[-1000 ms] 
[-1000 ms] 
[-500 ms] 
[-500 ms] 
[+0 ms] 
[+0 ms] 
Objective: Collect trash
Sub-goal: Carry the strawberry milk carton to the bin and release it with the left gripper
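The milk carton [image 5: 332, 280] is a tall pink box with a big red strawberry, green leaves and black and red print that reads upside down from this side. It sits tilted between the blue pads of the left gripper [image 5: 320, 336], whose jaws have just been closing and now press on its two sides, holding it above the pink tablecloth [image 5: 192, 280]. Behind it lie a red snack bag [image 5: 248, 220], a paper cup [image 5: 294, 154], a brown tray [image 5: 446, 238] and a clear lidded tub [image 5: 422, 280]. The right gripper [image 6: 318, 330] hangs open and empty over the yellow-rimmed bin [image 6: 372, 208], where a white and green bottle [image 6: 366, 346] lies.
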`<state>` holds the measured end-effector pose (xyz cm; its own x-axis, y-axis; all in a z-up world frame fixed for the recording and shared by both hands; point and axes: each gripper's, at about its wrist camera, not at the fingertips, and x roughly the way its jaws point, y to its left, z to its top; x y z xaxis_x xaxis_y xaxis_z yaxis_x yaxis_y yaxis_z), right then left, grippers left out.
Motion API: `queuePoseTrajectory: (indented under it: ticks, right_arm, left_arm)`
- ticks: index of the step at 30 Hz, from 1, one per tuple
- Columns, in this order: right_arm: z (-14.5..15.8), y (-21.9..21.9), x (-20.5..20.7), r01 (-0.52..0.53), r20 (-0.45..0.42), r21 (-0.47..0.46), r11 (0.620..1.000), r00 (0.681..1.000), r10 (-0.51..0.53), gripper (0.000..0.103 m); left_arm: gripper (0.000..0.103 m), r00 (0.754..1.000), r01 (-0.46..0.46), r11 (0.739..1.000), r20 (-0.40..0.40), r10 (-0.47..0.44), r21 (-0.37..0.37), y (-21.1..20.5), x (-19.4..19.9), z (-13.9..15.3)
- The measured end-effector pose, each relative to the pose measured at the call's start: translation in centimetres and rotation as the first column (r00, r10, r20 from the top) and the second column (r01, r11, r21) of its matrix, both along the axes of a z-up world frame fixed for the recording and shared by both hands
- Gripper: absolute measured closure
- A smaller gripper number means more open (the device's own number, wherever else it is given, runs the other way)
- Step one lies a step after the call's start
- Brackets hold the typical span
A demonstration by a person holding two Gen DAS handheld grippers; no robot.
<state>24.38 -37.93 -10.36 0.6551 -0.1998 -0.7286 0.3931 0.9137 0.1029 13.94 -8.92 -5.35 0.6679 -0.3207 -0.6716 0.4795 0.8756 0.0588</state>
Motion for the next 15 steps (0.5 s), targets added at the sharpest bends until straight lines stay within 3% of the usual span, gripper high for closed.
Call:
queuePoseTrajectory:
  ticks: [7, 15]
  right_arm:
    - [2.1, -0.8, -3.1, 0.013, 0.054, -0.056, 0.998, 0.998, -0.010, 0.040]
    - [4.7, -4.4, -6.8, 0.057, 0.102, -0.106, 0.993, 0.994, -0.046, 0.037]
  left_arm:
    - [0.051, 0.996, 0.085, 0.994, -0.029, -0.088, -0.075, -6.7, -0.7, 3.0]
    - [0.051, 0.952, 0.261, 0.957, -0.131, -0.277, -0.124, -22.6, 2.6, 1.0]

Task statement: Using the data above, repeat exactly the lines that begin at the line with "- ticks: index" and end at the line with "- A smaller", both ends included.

Completed task:
- ticks: index of the step at 30 Hz, from 1, one per tuple
- Columns, in this order: right_arm: z (-14.5..15.8), y (-21.9..21.9), x (-20.5..20.7), r01 (-0.52..0.53), r20 (-0.45..0.42), r21 (-0.47..0.46), r11 (0.620..1.000), r00 (0.681..1.000), r10 (-0.51..0.53), gripper (0.000..0.103 m); left_arm: gripper (0.000..0.103 m), r00 (0.754..1.000), r01 (-0.46..0.46), r11 (0.739..1.000), r20 (-0.40..0.40), r10 (-0.47..0.44), r21 (-0.37..0.37), y (-21.1..20.5), x (-19.4..19.9), z (-13.9..15.3)
- The measured end-effector pose, each relative to the pose measured at the call's start: translation in centimetres and rotation as the first column (r00, r10, r20 from the top) and the second column (r01, r11, r21) of its matrix, both along the axes of a z-up world frame fixed for the recording and shared by both hands
- Gripper: absolute measured closure
- A smaller gripper number means more open (the device's own number, wherever else it is given, runs the other way)

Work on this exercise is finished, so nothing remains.